Даже Морозкин, секунд-майор, прослышав о деле, отнёсся ко мне с сочувствием, через своих людей дал понять, что он на стороне солдата, а не на стороне городских властей, требующих выдать им мою голову.
Короче говоря, полковые офицеры, да и унтеры с нижними чинами, встали за меня все, как один, своего солдата отдавать на расправу магистрату никто не желал. Уж тем более, когда и честь, и здравый смысл были на моей стороне. Казалось бы, надо радоваться, и мне было приятно осознавать себя частью коллектива, для которого я наконец-то стал своим. И свои за меня заступились, не выдали.
Но была кое-какая загвоздка.
Дело о двойном убийстве это не шутка, особенно, когда втянуты оказались городские власти. Дело становилось почти политическим, шумел весь город, и магистрат просто так сдаваться тоже не собирался, используя все возможные рычаги давления. И вышло так, что старшим офицером в полку на этот момент остался премьер-майор Рамзай.
Бессонов укатил обратно в Петербург, едва замёрзла осенняя грязь, Мейендорф уехал в Ригу по срочному делу, и исполняющим обязанности командира полка остался Матвей Лукич Рамзай.
Вот так моя судьба оказалась в руках человека, с которым мы друг друга ненавидели с первого дня. Который приказал выпороть меня за мелкое нарушение формы одежды, который лишил меня награды после боя с разбойниками. Который, я был в этом почти уверен, стоял за казнокрадством, которое я раскопал в ротной документации.

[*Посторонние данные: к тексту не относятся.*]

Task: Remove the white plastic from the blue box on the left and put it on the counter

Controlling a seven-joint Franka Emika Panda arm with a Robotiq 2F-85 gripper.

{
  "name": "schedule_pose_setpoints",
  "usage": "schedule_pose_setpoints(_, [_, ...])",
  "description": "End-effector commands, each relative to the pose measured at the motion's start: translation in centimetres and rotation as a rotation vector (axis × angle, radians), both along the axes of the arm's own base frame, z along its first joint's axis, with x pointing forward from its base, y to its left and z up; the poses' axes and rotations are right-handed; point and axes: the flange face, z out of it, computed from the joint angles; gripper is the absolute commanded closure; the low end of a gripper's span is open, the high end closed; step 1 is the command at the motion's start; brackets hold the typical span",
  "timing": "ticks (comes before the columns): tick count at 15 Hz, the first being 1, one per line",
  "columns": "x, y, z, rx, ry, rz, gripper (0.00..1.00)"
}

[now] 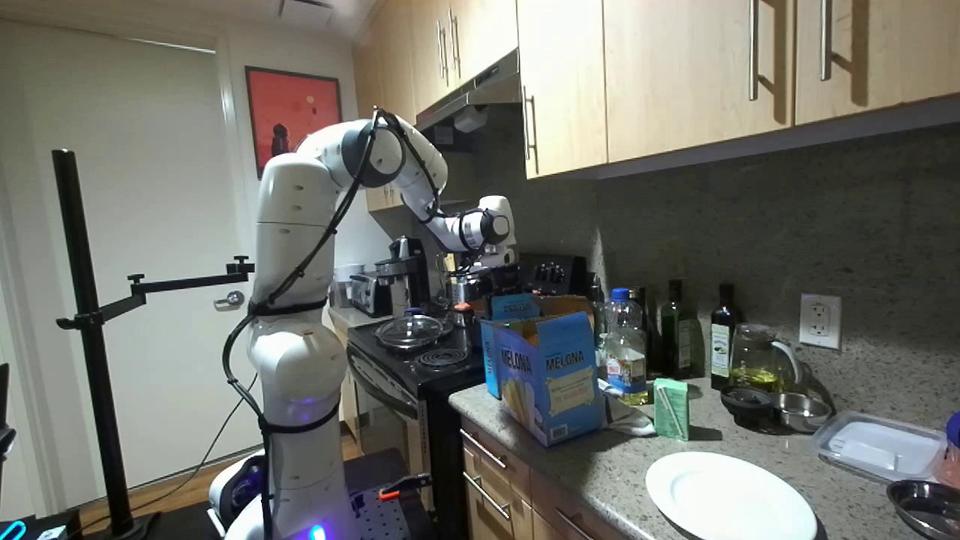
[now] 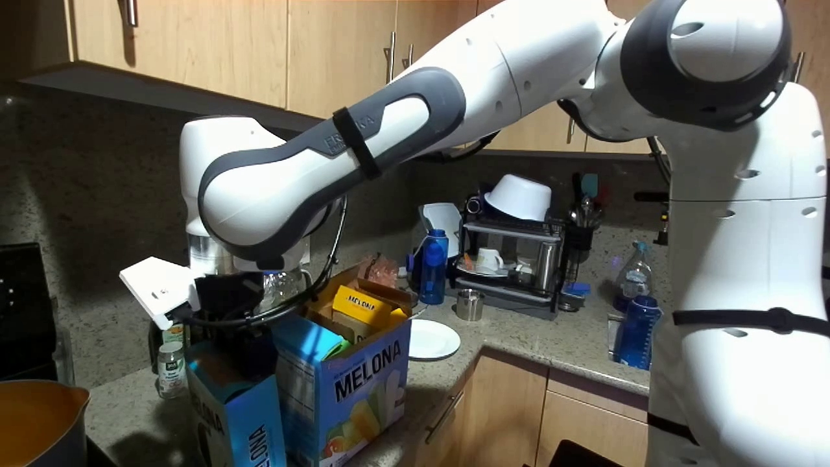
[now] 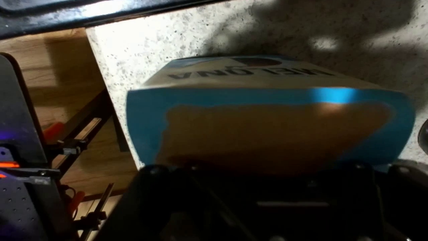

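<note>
Plainly upright, left blue box [image 2: 253, 418]

Light fell unevenly. In an exterior view the upper cabinets [image 1: 675, 67] glowed pale, their handles [image 1: 753, 49] throwing shadows rightward, while the backsplash [image 1: 720, 225] lay murky. In the wrist view, glare bleached the counter [image 3: 133, 43] beside a soft-edged shadow and streaked the stove edge [image 3: 103, 7]; the lower part was near-black and probably out of focus.
</note>
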Motion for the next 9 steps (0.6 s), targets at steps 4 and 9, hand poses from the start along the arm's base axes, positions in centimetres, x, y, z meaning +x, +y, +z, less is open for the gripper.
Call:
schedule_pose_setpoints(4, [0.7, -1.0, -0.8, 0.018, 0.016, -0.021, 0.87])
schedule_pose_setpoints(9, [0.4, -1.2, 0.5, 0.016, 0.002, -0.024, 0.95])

То есть, решение, выдать меня магистрату, судить военным судом или просто помиловать, должен вынести человек, у которого есть повод желать мне не просто наказания или выговора, а смерти, потому что я сам невольно стал свидетелем его махинаций. Чище способа избавиться от свидетеля и не придумаешь, комар носа не подточит.
Знал ли Рамзай, что я раскопал в бумагах? Сказать наверняка я не мог, но он наверняка знал, что я помогал Клеркеру в тот вечер. Хотя даже и без этого одной только старой неприязни хватало. Просто подарок судьбы — законный шанс сжить со свету выскочку-барчука.

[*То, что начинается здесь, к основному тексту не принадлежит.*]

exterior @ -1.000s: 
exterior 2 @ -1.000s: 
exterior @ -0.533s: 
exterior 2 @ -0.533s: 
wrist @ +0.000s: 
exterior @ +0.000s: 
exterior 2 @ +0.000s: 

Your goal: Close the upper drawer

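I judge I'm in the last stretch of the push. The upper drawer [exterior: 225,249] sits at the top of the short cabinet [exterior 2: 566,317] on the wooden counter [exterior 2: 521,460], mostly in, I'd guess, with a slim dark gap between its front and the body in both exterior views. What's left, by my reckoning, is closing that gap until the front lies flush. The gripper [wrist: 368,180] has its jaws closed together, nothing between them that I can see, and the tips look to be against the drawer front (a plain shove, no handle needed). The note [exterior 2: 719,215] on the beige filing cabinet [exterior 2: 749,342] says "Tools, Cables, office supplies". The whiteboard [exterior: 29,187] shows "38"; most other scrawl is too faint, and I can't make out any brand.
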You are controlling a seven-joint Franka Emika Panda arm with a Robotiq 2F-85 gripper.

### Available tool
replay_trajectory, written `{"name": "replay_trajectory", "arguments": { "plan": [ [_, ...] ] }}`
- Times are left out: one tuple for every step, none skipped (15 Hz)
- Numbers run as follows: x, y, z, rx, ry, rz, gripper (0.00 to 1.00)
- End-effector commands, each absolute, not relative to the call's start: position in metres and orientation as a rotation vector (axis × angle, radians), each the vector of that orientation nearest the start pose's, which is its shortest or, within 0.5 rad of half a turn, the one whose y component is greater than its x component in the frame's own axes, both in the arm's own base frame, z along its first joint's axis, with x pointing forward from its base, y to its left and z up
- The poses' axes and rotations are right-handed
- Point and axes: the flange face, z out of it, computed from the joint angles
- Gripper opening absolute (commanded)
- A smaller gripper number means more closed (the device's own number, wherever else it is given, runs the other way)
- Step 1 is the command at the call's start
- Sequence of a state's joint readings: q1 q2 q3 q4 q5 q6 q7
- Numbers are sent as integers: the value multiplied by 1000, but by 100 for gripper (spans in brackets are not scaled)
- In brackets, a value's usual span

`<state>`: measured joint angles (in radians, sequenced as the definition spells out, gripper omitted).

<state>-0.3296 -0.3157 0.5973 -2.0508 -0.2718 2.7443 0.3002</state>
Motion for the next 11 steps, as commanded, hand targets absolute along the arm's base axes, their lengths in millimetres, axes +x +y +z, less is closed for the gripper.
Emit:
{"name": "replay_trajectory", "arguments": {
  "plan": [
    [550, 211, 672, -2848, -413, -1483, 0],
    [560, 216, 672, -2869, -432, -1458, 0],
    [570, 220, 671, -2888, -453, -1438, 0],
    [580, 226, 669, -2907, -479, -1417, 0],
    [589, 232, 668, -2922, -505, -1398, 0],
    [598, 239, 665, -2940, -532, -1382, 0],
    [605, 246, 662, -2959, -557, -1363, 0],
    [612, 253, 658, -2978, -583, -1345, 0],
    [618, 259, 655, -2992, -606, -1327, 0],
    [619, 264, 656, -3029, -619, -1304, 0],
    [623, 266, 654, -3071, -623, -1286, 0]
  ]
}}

Я лежал на лавке с распоротым боком, понимая, что рана — это только полбеды. Настоящая опасность ждёт меня не в переулке с грабителями, а в штабе.
Разбирательство подходило к концу, всех свидетелей опросили, показания собрали, городские власти продолжали давить, требуя моей выдачи и ареста. И последнее слово оставалось за премьер-майором Рамзаем.
— Завтра тебя в штаб вызывают, Гусев, — сообщил мне фельдфебель Климов, якобы заглянув проведать. — Господин премьер-майор с тобой побеседовать хочет. Лично.
Я молча кивнул, чувствуя, как холодеют пальцы. Завтра. Завтра человек, с которым мы друг друга ненавидим лютой ненавистью, будет решать, жить мне или умереть. Выдать на расправу чужакам или оставить под своей властью.